→ Task goal:
Only the lines below starting at the one that contains "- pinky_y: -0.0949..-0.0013" and ending at the one that contains "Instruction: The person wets" are to be reproduced, exactly and with both ends kept.

---------- Data extract

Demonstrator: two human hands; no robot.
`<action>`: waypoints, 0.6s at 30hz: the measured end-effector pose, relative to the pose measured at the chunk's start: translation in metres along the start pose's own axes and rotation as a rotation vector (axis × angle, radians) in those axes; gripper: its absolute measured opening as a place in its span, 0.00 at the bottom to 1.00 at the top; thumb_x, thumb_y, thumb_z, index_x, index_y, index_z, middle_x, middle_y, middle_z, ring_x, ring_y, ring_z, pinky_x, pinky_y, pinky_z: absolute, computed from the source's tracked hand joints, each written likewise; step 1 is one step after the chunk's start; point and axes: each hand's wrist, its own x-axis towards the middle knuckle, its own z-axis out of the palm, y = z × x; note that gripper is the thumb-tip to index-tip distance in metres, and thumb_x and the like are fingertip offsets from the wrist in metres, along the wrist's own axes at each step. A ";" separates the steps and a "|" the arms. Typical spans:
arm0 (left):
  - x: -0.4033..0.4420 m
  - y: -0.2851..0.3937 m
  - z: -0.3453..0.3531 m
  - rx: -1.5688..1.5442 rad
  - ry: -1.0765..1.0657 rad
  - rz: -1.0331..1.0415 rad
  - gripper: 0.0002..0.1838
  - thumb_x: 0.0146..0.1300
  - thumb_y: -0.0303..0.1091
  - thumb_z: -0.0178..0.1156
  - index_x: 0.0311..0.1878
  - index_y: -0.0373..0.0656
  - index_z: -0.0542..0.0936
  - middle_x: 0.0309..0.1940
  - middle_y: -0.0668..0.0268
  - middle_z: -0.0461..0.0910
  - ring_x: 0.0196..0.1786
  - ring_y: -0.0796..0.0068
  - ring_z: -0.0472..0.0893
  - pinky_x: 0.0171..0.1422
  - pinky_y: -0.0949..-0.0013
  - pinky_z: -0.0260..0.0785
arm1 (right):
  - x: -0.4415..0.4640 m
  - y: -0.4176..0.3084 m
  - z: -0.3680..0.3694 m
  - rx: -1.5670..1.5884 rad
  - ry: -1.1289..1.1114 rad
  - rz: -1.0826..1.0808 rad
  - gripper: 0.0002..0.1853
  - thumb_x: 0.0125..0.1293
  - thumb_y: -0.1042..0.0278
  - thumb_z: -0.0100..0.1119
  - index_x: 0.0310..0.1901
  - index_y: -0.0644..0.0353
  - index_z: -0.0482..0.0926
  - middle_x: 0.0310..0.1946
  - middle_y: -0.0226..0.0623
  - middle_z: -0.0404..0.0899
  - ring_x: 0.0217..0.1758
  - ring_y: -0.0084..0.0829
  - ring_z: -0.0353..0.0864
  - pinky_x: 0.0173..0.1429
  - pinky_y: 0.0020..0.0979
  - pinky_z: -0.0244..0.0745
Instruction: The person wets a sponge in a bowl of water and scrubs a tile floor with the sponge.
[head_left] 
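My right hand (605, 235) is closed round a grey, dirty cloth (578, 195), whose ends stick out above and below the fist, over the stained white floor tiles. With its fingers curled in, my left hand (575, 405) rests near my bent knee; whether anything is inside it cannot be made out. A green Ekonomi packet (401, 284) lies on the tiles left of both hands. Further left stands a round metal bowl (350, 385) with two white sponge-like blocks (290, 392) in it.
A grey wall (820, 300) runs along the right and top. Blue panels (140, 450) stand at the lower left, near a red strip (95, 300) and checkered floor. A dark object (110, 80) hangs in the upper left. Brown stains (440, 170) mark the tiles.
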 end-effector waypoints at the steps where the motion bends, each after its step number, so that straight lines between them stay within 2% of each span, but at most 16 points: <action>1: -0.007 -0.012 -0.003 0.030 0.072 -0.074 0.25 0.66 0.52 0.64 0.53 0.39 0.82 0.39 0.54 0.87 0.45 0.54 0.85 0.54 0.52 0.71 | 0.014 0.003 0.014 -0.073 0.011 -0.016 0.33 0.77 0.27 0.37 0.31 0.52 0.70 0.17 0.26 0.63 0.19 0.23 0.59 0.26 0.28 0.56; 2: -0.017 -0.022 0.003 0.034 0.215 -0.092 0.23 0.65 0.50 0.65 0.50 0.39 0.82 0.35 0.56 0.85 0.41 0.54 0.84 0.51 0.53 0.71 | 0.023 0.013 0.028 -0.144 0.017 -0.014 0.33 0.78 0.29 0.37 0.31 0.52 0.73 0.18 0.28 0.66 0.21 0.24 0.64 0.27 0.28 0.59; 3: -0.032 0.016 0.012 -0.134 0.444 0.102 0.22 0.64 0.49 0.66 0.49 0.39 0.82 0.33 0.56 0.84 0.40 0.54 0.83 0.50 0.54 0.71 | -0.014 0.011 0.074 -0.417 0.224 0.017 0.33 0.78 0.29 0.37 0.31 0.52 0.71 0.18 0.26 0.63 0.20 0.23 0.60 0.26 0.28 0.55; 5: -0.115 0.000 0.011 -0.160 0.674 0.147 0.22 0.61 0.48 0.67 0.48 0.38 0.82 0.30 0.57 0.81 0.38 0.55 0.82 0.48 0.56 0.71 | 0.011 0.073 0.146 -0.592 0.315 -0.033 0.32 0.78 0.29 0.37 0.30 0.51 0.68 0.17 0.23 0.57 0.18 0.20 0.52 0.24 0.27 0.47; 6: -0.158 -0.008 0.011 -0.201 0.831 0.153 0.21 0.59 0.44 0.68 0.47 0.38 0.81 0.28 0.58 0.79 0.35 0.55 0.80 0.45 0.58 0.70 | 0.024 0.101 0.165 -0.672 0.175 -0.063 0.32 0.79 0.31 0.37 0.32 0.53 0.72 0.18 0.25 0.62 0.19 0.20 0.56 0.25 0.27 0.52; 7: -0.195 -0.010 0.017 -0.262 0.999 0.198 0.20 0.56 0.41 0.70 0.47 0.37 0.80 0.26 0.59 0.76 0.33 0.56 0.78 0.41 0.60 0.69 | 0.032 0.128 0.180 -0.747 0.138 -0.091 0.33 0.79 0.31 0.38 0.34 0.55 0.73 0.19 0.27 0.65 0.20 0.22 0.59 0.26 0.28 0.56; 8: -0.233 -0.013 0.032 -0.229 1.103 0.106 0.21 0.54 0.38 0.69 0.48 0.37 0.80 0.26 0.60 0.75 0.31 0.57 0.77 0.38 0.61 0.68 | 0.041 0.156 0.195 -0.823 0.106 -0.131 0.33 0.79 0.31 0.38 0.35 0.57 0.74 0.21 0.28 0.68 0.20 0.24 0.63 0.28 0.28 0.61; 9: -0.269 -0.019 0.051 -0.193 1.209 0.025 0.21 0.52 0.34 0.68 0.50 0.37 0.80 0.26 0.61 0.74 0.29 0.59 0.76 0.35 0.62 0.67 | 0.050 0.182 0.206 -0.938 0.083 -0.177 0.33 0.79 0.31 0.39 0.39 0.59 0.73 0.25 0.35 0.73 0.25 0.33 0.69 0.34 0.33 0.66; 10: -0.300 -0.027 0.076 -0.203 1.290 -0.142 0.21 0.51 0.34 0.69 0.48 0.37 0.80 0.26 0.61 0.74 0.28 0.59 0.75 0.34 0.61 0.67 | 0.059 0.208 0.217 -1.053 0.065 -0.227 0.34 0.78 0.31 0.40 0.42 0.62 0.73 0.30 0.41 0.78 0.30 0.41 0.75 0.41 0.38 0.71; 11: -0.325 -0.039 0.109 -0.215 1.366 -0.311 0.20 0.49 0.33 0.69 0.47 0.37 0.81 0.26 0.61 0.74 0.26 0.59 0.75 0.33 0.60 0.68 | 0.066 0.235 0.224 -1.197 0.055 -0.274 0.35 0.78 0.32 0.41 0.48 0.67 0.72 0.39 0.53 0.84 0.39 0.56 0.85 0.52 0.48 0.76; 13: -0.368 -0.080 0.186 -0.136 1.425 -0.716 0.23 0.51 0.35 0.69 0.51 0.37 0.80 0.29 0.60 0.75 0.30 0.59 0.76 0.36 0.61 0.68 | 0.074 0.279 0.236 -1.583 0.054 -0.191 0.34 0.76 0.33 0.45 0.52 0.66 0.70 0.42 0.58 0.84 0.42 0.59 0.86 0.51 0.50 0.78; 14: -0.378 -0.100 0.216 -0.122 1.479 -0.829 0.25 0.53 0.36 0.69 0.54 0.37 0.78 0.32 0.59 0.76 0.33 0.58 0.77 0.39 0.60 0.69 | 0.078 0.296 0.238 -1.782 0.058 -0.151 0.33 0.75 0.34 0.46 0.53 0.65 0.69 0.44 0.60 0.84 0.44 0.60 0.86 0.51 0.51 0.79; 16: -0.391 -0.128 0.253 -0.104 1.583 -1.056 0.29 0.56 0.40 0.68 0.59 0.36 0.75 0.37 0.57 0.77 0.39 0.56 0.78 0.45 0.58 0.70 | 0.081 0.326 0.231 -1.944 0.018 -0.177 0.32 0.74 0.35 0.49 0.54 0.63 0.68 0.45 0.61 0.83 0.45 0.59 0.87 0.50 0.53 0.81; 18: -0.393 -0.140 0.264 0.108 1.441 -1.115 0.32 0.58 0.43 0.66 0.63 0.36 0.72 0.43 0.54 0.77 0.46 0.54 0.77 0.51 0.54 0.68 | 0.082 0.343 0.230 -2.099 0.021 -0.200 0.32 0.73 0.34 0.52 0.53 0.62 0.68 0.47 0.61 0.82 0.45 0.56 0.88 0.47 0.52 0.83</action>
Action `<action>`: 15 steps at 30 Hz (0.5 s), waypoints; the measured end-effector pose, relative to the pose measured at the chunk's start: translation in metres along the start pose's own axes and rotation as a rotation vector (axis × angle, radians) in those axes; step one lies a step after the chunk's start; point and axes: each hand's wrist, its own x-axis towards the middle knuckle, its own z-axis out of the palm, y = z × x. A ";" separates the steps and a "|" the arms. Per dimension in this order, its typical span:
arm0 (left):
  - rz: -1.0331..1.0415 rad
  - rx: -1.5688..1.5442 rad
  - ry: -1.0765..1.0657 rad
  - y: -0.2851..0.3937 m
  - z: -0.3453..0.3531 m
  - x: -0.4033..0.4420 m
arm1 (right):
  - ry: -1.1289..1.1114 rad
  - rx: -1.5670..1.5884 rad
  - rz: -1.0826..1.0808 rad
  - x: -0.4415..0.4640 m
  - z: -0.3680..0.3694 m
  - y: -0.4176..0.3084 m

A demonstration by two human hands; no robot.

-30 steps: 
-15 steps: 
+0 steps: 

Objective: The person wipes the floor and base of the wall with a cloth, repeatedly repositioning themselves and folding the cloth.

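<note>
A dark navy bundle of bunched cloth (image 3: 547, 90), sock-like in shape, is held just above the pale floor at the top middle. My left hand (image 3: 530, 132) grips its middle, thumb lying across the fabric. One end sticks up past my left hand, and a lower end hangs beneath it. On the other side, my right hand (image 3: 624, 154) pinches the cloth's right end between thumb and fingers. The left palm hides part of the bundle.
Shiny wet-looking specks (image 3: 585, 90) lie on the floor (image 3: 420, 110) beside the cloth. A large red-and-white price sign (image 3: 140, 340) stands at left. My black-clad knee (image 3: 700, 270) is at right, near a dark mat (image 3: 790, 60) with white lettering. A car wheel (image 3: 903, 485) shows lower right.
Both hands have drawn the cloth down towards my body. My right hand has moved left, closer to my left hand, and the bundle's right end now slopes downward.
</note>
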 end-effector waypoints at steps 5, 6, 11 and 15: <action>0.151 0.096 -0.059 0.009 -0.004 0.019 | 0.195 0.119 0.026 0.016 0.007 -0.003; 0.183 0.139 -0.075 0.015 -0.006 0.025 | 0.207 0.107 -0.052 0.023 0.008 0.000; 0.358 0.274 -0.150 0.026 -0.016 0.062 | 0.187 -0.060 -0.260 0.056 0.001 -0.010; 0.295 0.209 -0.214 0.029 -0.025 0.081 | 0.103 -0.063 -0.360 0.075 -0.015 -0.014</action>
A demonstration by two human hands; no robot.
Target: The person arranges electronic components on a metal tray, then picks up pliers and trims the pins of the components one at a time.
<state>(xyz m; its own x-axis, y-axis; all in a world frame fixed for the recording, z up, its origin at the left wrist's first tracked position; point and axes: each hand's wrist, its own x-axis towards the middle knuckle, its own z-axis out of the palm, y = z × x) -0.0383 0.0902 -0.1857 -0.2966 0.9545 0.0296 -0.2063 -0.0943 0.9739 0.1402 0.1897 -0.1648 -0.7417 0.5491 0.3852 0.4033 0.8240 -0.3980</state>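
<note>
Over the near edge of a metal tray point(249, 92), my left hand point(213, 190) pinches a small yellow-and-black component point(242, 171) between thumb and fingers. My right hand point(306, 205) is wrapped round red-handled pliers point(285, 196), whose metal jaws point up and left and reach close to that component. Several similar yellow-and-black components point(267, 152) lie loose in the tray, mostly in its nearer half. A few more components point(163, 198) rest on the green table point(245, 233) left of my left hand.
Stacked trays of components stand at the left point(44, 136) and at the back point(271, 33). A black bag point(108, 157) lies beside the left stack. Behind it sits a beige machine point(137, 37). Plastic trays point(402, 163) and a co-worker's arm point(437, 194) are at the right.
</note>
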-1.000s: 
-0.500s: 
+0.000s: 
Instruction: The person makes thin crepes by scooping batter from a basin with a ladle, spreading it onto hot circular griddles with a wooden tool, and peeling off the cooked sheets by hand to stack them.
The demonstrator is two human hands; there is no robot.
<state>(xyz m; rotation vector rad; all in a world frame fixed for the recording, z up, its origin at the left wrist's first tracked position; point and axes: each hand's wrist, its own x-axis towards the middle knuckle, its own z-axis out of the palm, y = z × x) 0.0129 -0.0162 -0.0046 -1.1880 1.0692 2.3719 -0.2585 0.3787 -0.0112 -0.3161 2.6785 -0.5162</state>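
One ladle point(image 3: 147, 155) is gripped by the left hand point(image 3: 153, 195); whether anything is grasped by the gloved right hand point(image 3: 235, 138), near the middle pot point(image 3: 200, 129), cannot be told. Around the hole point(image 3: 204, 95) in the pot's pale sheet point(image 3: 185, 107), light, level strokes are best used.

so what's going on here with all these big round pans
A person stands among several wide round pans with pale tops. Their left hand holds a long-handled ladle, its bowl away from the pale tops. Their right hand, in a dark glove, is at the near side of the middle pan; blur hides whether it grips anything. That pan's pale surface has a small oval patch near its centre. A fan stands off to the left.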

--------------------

→ Answer section:
  - pinky_y: -0.0949..-0.0013
  - pinky_z: -0.0260..0.0785
arm1 (right):
  - x: -0.4415..0.4640 m
  - y: -0.4176..0.3084 m
  - z: -0.3680..0.3694 m
  - rx: -1.5670..1.5884 rad
  - ry: -1.1289..1.1114 rad
  - rz: -1.0826..1.0808 rad
  - gripper: 0.0002..0.1853
  - thumb_x: 0.0125..0.1293
  - thumb_y: -0.1042..0.0278
  - thumb_z: -0.0100..0.1119
  - index_x: 0.0310..0.1901
  - index_y: -0.0644..0.0353
  - index_z: -0.0482..0.0926
  - middle_x: 0.0310..0.1946
  - middle_y: -0.0226..0.0623
  - middle_z: -0.0404..0.0899
  - ring_x: 0.0217..0.1758
  - ring_y: -0.0084..0.0829
  - ring_z: -0.0353..0.0864
  - pinky_x: 0.0173..0.1429
  - pinky_y: 0.0020..0.0979
  - pinky_z: -0.0244..0.0745
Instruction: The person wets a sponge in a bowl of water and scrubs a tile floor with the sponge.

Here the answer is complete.